Cette jalousie eut sa grande heure. Un mercredi, passant par l’avenue de Choisy, où l’amenait un incident de grève, François vit Delaborde descendre de voiture. L’éditeur portait un long pardessus clair, un huit reflets neuf. Des moindres détails de la toilette, de la face frais rasée, des moustaches retroussées au petit fer, se dégageait une volonté d’élégance, plus frappante chez cet homme mal fait pour la tenue.

Delaborde congédia le fiacre. Il marchait à petits pas, d’un air indécis, vers les fortifications :

« Il n’a rien à faire par ici ! » se disait le propagandiste.

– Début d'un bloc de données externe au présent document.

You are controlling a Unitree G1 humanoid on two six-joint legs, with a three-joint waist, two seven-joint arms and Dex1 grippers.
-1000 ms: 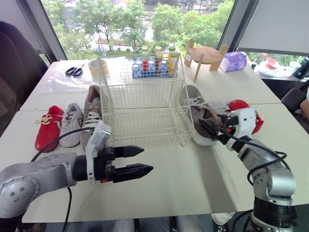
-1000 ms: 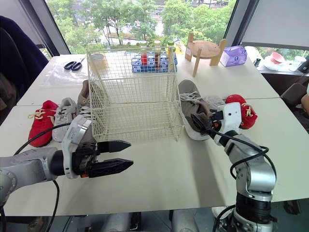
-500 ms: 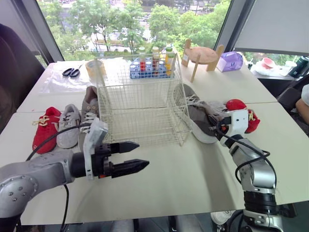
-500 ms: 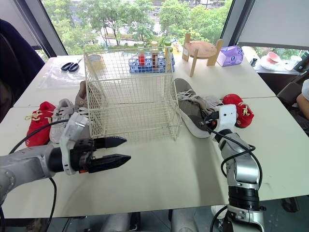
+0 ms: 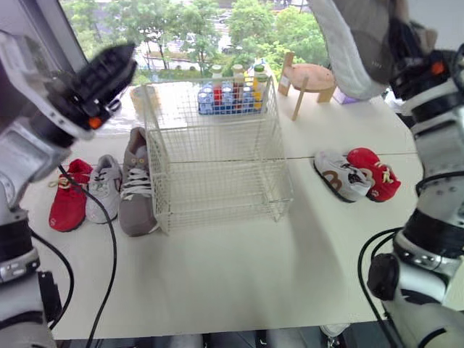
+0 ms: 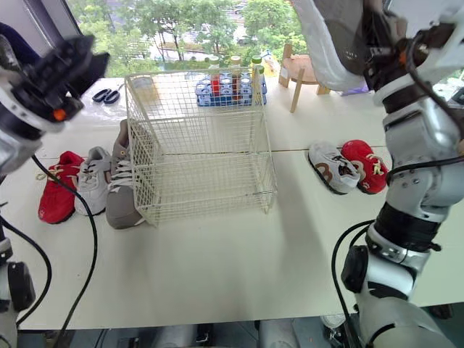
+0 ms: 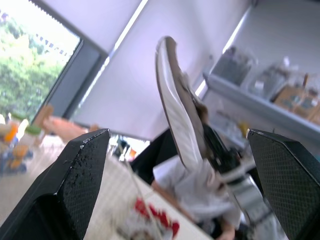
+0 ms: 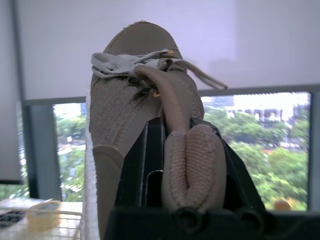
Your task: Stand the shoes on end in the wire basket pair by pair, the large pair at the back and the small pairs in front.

Son cœur fit un bond terrible : Christine venait d’apparaître. Alors, tout sembla possible. Une méfiance amère et injurieuse posséda le jeune homme ; il aurait appris sans surprise que Christine était la maîtresse de l’autre. Les mains glacées, la bouche cuivreuse, et presque inconscient, il se dissimula à l’ombre d’une porte cochère…

Le gros homme saluait, maladroit, misérable et essoufflé. Rien, dans l’attitude de Christine, ne marquait qu’elle s’attendît à la rencontre ni qu’elle en fût surprise. Il hésita une minute, puis il se rapprocha et parla vivement. Elle haussa les épaules, ils se mirent à marcher côte à côte :

« Je ne veux pas les suivre ! » se disait François.